Wednesday, January 13, 2021

Book Review 2020 #7 - Stuart Turton's The 7 1/2 Deaths of Evelyn Hardcastle

The 7 1/2 Deaths of Evelyn Hardcastle by Stuart Turton
Published by: Sourcebooks Landmark
Publication Date: February 8th, 2018
Format: Paperback, 458 Pages
★★★★
To Buy

Doctor Sebastian Bell loses all memory of who he is while in the woods with the name "Anna" dying on his lips. Soon he hears a reply calling for help and then the air is split by the sound of a gun being discharged. Not knowing who he is or where he is, he knows a crime has been committed and must find help. He stumbles for what seems hours until he finds a house. He is let inside and up to a room that is supposedly his. He finds an invitation addressed to a "Doctor Sebastian Bell" requesting his presence at Blackheath House for the return of Evelyn Hardcastle from Paris. So that is who he is, Doctor Sebastian Bell. He tries to compose himself while sloughing off the filth of the forest. While he knows he might not remember anything beyond this morning he knows a crime has been committed and he fears Anna is dead. He must solve this mystery no matter what obstacles are put in his path. And currently his path is blocked by someone dressed as a plague doctor. Someone who tries to convince him Anna isn't his concern. Someone who tries to tell him his only goal for the moment is to get the lay of the land. Yet his concern and curiosity is insatiable and he goes in search of Anna, finding a note from her that is oddly prescient and requesting a meeting later that night. Sebastian starts to not only fear for Anna's life but his own. Soon the prodigal daughter herself, Evelyn, is helping Sebastian in his search for Anna. It appears Blackheath House isn't a stranger to murder, Evelyn's own brother was killed years before down by the lake. Anna misses their appointed meeting, making Sebastian fear the worst, and when he returns to his room everything goes black. And then he wakes up again. And again. And again...

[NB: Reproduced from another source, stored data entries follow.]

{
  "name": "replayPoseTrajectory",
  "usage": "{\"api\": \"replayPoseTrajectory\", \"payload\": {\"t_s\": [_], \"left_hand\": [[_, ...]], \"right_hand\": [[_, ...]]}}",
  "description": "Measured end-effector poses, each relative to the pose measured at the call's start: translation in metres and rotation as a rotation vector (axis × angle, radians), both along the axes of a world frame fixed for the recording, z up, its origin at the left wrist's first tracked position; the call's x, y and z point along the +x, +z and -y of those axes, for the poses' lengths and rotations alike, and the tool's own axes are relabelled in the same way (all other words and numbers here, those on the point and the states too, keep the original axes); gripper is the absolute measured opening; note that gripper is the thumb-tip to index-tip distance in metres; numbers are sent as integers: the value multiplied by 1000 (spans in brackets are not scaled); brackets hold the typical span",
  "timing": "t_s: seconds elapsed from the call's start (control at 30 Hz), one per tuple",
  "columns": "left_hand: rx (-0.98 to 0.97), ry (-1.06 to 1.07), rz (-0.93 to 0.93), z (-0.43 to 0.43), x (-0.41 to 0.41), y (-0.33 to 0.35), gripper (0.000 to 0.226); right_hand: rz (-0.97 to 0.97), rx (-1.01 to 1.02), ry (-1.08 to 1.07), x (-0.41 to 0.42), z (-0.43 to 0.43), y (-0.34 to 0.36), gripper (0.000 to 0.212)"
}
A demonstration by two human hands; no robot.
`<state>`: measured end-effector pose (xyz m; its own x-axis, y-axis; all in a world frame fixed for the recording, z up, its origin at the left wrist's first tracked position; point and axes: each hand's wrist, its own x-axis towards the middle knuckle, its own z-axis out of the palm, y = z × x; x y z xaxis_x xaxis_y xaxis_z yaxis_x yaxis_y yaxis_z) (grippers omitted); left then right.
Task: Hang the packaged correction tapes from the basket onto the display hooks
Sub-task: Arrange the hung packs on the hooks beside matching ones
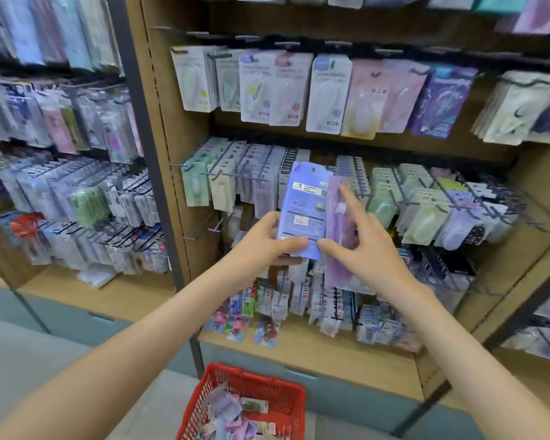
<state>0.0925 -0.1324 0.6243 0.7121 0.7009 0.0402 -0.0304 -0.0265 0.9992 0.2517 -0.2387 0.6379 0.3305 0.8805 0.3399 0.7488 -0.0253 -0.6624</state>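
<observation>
My left hand (pixel 269 238) grips the lower edge of a blue packaged correction tape (pixel 305 204), held upright with its printed back toward me, in front of the middle shelf. My right hand (pixel 359 241) pinches a purple packaged correction tape (pixel 338 223) just right of the blue one, thumb on its lower edge, fingers spread above it. A red basket (pixel 277 389) sits on the floor at the bottom, holding several more packs. The display hooks (pixel 216 174) jut out from the wooden back panel, most loaded with hanging packs; a bare hook (pixel 215 230) sticks out lower left.
A wooden shelving unit (pixel 315 347) fills the view, with rows of hanging stationery packs above, left and right. Small packs stand on the bottom ledge. A dark metal upright (pixel 146 128) divides it from the left bay. Grey floor lies at lower left.
</observation>
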Motion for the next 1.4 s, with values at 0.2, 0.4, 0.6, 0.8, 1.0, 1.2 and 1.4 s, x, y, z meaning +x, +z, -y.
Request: {"api": "replayPoseTrajectory", "payload": {"t_s": [0.2, 0.4, 0.6, 0.8, 1.0, 1.2, 1.4], "left_hand": [[86, -2, 49, 26, 33, 40, 42], [185, 19, 132, 14, 55, 95, 36], [294, 26, 234, -23, 78, 152, 35], [345, -5, 330, -77, 96, 184, 29], [398, 8, 392, -127, 106, 206, 31], [401, 5, 433, -148, 118, 214, 32], [419, -30, 482, -133, 139, 221, 31]], "right_hand": [[139, 38, -41, 36, 31, 43, 88], [239, 176, -104, 62, 23, 89, 89], [317, 243, -161, 72, -6, 148, 96], [438, 284, -240, 78, -54, 184, 97], [460, 383, -319, 93, -85, 212, 92], [479, 425, -377, 105, -100, 228, 90], [457, 459, -450, 132, -96, 234, 89]]}}
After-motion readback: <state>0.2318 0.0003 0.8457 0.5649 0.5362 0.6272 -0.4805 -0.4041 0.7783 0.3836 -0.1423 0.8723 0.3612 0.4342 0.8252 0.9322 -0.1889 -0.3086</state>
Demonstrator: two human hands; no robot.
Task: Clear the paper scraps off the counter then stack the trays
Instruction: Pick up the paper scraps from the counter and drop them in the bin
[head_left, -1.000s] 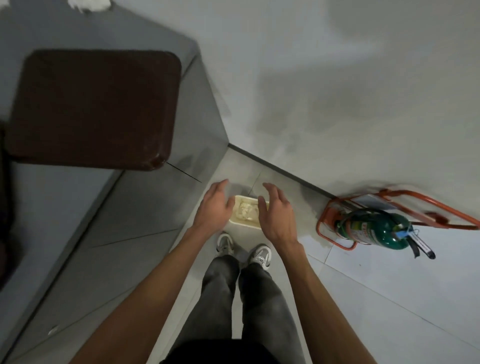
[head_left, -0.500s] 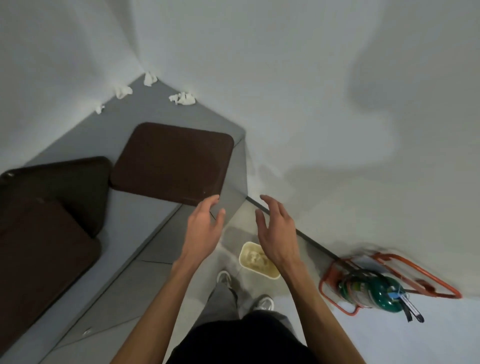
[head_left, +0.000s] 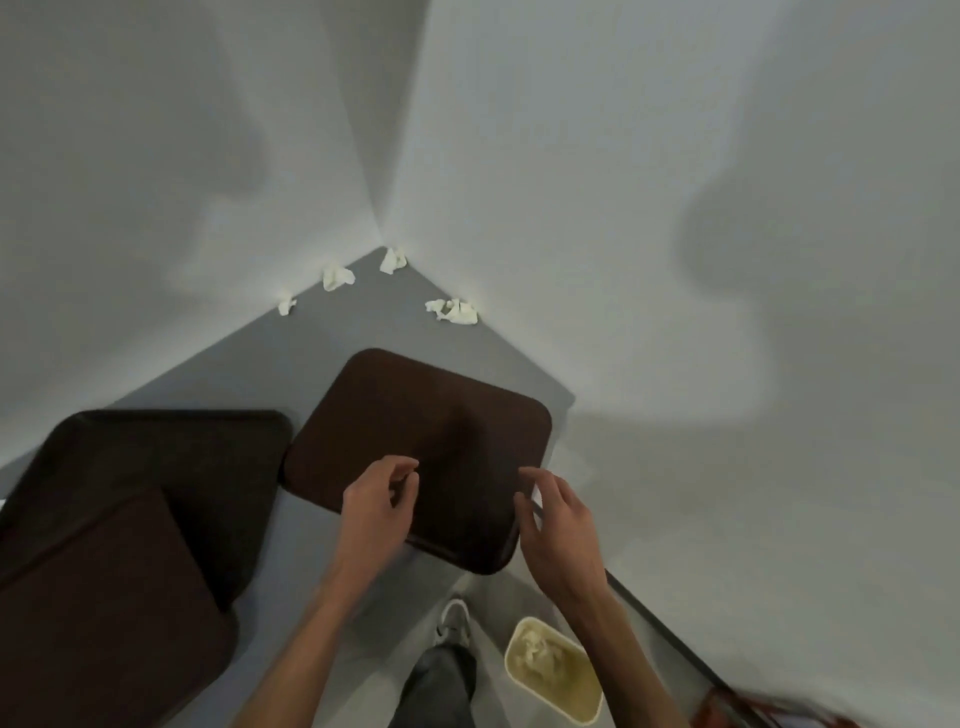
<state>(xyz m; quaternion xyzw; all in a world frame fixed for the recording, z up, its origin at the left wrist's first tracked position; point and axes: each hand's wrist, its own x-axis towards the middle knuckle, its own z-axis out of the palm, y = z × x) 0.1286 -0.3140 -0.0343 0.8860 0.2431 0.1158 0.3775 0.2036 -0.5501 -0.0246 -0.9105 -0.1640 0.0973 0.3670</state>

So, a fair amount of book reviews start with a little summery of the book, like this one here does. But whereas most reviewers are doing it to give you an overview of what to expect my reasoning is far different. I do it because it's me writing what I think the blurb on the back of the book should have been. So many book blurbs give an entirely erroneous description that I feel a need to fix it. Likewise so many book blurbs spoil important plot twists that I feel I have to shelter everyone from the spoilers. Unless I really hate the book than I'll probably spoil away. I remember a book review Nick Hornby wrote about Wilkie Collins's No Name and how under no circumstances should you read the blurb because it revealed a huge plot twist and royally pissed him off. No one wants their enjoyment spoiled by a reckless copywriter! While yes, the "original" blurb for this book is part of the reason I picked it up, I felt that it just gave too much away. In fact it's hard to write a review for this book because so much of what I loved, the twists and turns, I want you to experience and enjoy for yourself. This isn't a book to be passively consumed, you become a part of it, working out all the tiny details and trying to solve all the mysteries before the final curtain. I might have considered flow charts at one point, but decided that was taking it too far. But to find a book that you actively want to be a part of, that you can't wait to pick up again, to dig into the story, that is a blessing. This book just doesn't take you away, it asks you to come along for the ride of a lifetime, part Agatha Christie, part Quantum Leap, and totally mind melting. PS, Stuart Turton is a total Quantum Leap geek whereas I'm still pissed at the show's ending.